Between 1930 and 1940 Fry's architectural activity was confined to Britain and included a showroom for the Westminster Electricity Supply Corporation in London (1933), several private houses (with Walter Gropius), Impington Village College in Cambridgeshire (with Walter Gropius, 1936), Histon School in Cambridgeshire (with Walter Gropius, 1936), London Film Productions Workshops in Denham, Hertfordshire (with Walter Gropius, 1936), the MARS exhibition at Burlington House, London (with Laszlo Moholy-Nagy, 1937), showrooms for Central London Electricity Limited (1938) and Flats in Ladbroke Grove, London (1940).
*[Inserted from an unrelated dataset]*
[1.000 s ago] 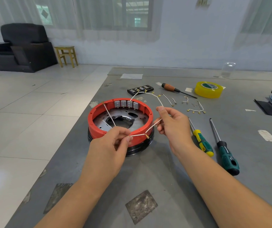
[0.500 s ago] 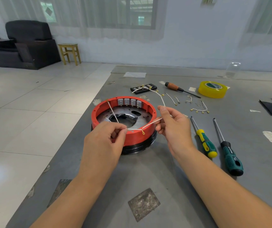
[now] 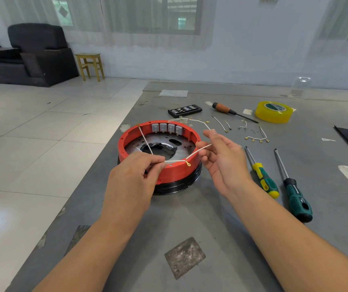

Between 1946-61 Fry designed a number of buildings in Ghana and Nigeria, including a number of schools and colleges, Broadcasting House for the Nigerian Broadcasting Corporation in Kaduna (1948), the Cooperative Bank of Western Nigeria in Ibadan (1950), British Petroleum Offices in Lagos (1961) and offices for Longmans Green in Lagos (1961).
In 1951 Fry and Drew designed the Waterloo Bridge Entrance and Harbour Bar for the Festival of Britain, South Bank site.
Between 1951 and 1956, Fry and Drew worked with Le Corbusier and Pierre Jeanneret in the design of Chandigarh, India.
Later projects by Fry included the Legislative Assembly building in Port Louis, Mauritius (1966), Mid-Glamorgan Crematorium (1969), and the redevelopment of Hatfield Old Hall in Hatfield, Hertfordshire (1972).
Fry was the author of several books and articles on architecture and town planning, and wrote an autobiography - 'Maxwell Fry: Autobiographical Sketches' in 1975.
Fry was elected an Associate of the Royal Institute of British Architects (ARIBA) in 1924 and a Fellow of the Royal Institute of British Architects (FRIBA) in 1939. He was also elected a Fellow of the Royal Town Planning Institute in 1966 and was a member of the MARS. Modern Architectural Research Group. He was also made an Honorary Fellow of the American Institute of Architects in 1972. In 1964 he was awarded the RIBA Royal Gold Medal for Architecture. Fry died in Darlington, County Durham on 3 September 1987.
See:
Historic England [link below]
British Listed Buildings [link below]
Baines, Harry. 'Sun House'. Design (Bombay) vol. 10, December 1966 pp. 23-25 [A description of the Sun House in Hampstead designed by Fry in 1935]
Blutman, Sandra. 'Drawings og the '30's'. RIBA Journal vol. 75, March 1968 p. 112 [Drawings by Fry for a proposed extension to All Soul's College, Oxford, acquired by the Royal Institute of British architects in London]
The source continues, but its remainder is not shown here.